Genetic evolution in organisms involves the inheritance of genes , variation , Adaptability to the ecological environment, etc , The same is true in genetic programming algorithms , There will also be cross variation 、 Subtree variation 、 A little variation 、Hoist Variation and fitness, etc , For specific details, please refer to the research report or thesis .
We use Python In the genetic programming project gplearn Module package for factor mining , The main parameters of the model are as follows :

The data used in the model are as follows :
- Test varieties : The Shanghai composite index
- Back test interval :2010 year 01 month 01 Japan -2022 year 05 month 31 Japan
- The initial factor : Opening price 、 Closing price 、 Highest price 、 The lowest price 、 volume 、 Yield 、 Volume weighted average price
- Predict the goal : future 5 Day yield
- Function list : all gplearn Built-in function
Once the data is ready, you can start training the model :
gp1 = SymbolicTransformer(generations=10, population_size=1000, function_set=function_set, init_depth=(1,4), tournament_size=20, metric='spearman', p_crossover=0.4,
p_subtree_mutation=0.01, p_hoist_mutation=0, p_point_mutation=0.01, p_point_replace=0.40,
warm_start=False, verbose=1,random_state=0, n_jobs=-1,feature_names=['open', 'close', 'high', 'low', 'volume', 'return_rate', 'vwap'])
...
gp1.fit(train,label)# Training models
The model will automatically display the process log , among Fitness It's fitness , What we choose here is Spearman Rank correlation coefficient , The higher the correlation coefficient , Represents factors and the future 5 The higher the correlation of daily yield .

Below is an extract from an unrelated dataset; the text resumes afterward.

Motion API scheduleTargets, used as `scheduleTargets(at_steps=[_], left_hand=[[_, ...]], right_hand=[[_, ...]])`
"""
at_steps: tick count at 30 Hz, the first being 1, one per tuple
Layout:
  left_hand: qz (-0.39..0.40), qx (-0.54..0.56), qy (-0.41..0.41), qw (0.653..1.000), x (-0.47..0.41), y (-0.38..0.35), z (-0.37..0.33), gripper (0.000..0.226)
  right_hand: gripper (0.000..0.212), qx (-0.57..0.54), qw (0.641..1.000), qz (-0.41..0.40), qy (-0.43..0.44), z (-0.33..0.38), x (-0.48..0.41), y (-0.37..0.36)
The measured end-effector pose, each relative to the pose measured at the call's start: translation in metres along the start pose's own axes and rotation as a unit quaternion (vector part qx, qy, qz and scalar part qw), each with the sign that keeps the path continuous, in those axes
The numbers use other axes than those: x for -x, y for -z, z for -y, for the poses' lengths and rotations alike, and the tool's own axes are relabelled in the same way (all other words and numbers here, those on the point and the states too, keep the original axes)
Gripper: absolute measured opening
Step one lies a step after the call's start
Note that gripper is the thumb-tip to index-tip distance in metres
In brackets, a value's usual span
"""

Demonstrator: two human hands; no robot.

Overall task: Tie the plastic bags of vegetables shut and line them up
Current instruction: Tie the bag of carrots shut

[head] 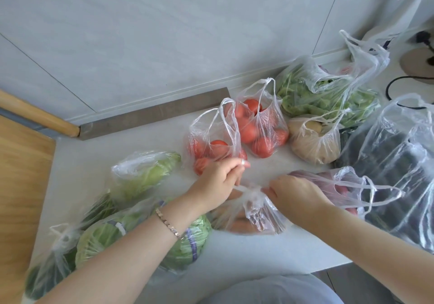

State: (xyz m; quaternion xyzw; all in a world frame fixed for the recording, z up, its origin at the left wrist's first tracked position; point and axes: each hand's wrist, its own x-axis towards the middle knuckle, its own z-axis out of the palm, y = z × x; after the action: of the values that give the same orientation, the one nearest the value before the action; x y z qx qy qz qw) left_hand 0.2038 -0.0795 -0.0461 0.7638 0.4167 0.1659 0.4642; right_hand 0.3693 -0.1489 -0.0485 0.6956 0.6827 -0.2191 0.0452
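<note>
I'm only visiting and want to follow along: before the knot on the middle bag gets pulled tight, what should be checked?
1. Grip on the handles: left hand and right hand each grip one side of the middle bag at its neck. Ok.
2. Knot already formed: the plastic is bunched between the hands. Cannot tell.
3. Contents below the neck: the orange contents lie low in the bag. Ok.
4. Room to set it down: bare counter in front of it. Ok.
5. Other bags tied: the near tomato bag and the far tomato bag have loose, upright handles. Not ok.
</note>
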Motion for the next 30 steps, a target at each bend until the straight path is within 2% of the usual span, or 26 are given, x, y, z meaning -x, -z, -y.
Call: scheduleTargets(at_steps=[4,6,8,10,13,15,18,21,22,23,24,26,27,28,29,30], left_hand=[[0.103,-0.166,-0.003,0.981,0.017,0.005,0.035,0.024],[0.157,-0.252,0.007,0.955,0.022,0.003,0.053,0.024],[0.187,-0.316,0.014,0.930,0.024,-0.004,0.057,0.022],[0.153,-0.330,0.000,0.932,0.022,-0.009,0.052,0.020],[0.092,-0.333,-0.034,0.938,0.016,-0.009,0.040,0.031],[0.081,-0.314,-0.010,0.946,0.013,-0.008,0.036,0.033],[0.103,-0.292,0.040,0.950,0.014,-0.010,0.029,0.035],[0.092,-0.130,0.125,0.979,0.022,-0.011,0.022,0.041],[0.081,-0.072,0.150,0.983,0.024,-0.011,0.018,0.043],[0.064,-0.026,0.169,0.983,0.026,-0.010,0.015,0.041],[0.045,0.012,0.179,0.983,0.026,-0.011,0.012,0.037],[0.015,0.056,0.164,0.985,0.024,-0.014,0.008,0.032],[0.007,0.065,0.152,0.986,0.020,-0.016,0.007,0.033],[0.006,0.078,0.138,0.987,0.017,-0.019,0.006,0.034],[0.002,0.104,0.123,0.987,0.013,-0.021,0.004,0.031],[-0.008,0.142,0.113,0.983,0.009,-0.021,0.003,0.022]], right_hand=[[0.050,0.014,0.999,0.024,-0.028,-0.024,0.012,-0.029],[0.046,0.020,0.997,0.063,-0.032,-0.032,0.018,-0.045],[0.042,0.005,0.997,0.067,-0.046,-0.033,0.023,-0.051],[0.046,-0.040,0.995,0.045,-0.073,-0.031,0.024,-0.048],[0.047,-0.238,0.968,-0.008,-0.082,-0.025,0.021,-0.030],[0.038,-0.397,0.916,-0.012,-0.056,-0.017,0.017,-0.019],[0.037,-0.605,0.794,0.004,-0.055,-0.002,0.010,-0.020],[0.033,-0.746,0.662,0.026,-0.066,0.007,-0.003,-0.034],[0.029,-0.756,0.650,0.027,-0.075,0.009,-0.007,-0.037],[0.027,-0.753,0.653,0.022,-0.082,0.012,-0.010,-0.041],[0.029,-0.721,0.689,0.016,-0.074,0.014,-0.012,-0.044],[0.031,-0.589,0.808,0.013,-0.011,0.022,-0.008,-0.046],[0.027,-0.522,0.853,0.008,0.020,0.026,-0.007,-0.046],[0.026,-0.478,0.877,0.000,0.034,0.029,-0.007,-0.046],[0.025,-0.473,0.881,-0.010,0.030,0.030,-0.007,-0.046],[0.021,-0.495,0.868,-0.015,0.017,0.029,-0.006,-0.046]])
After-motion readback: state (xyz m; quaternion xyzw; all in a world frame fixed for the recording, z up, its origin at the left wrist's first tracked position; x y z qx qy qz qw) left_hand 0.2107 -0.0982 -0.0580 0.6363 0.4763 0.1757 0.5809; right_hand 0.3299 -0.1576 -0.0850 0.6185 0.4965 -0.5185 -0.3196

We further show the iterative process of the optimal factor in the form of a curve :

As can be seen from the figure above , The optimal factor is approximately iterated to the fourth generation (X In the shaft ,0 It's the first generation ) When , The rank correlation coefficient reached a higher level , Subsequent iterations do not improve much .
Finally, through the tree diagram, we can see the optimal factor of the model iteration :

To express it by formula is :log( Closing price )/log( volume ) . Combine the top ten optimal factors of the model :

You can find , There are many repeated factors in the output of the model , After removing the repetition factor , Only two factors are :log( Closing price )/log( volume ) and log( volume )/log( Closing price ) .
In fact, these two factors should be the same factor , Just a reciprocal deformation . With log( Closing price )/log( volume ) Factor view , First, calculate the logarithm of closing price and trading volume respectively , To divide again , It can be regarded as the closing price weighted by the reciprocal of trading volume . Interested friends , The performance of this factor can be further tested , Factor mining can also be carried out for other indexes or commodity futures .
This article is a preliminary exploration of genetic programming , But there is still a big piece of content that has not been solved yet , For example, the functions used this time are gplearn Built-in function . How to extend functions ? Especially the time series function , For example, seeking history 5 Daily mean . A single variety of the current test variety , How to extend to multiple varieties ? How to deal with such 3D data ? All these need to be solved .
Later, an advanced version of genetic programming will be launched , Take you further to explore factor mining !
边栏推荐
- Prove that there are infinite primes / primes
- Learning Tai Chi Maker - mqtt Chapter II (VI) mqtt wills
- MCLK configuration of Qualcomm platform camera
- What is the difference between AC and DC?
- DH parameters of robotics and derivation using MATLAB symbolic operation
- What are functions in C language? What is the difference between functions in programming and functions in mathematics? Understanding functions in programming languages
- Liuhaiping's mobile phone passes [[uiapplication sharedapplication] delegate] window. safeAreaInsets. The height of the bottom security zone is 0
- How long will the PMP test results come out? You must know this!
- 【无标题】drv8825步进电机驱动板子原理图
- 二级造价工程师考试还没完?还有资格审核规定!
猜你喜欢

羧酸研究:Lumiprobe 磺基花青7二羧酸

Lumiprobe细胞成像分析:PKH26 细胞膜标记试剂盒

基于订单流工具,我们能看到什么?

Simulation questions and answers of the latest national fire-fighting facility operators (primary fire-fighting facility operators) in 2022

短视频本地生活版块成为热门,如何把握新的风口机遇?
![[JVM series] JVM tuning](/img/e1/086f76ec6c9b56d97430b1e073f5a6.png)
[JVM series] JVM tuning

The short video local life section has become popular. How to grasp the new opportunities?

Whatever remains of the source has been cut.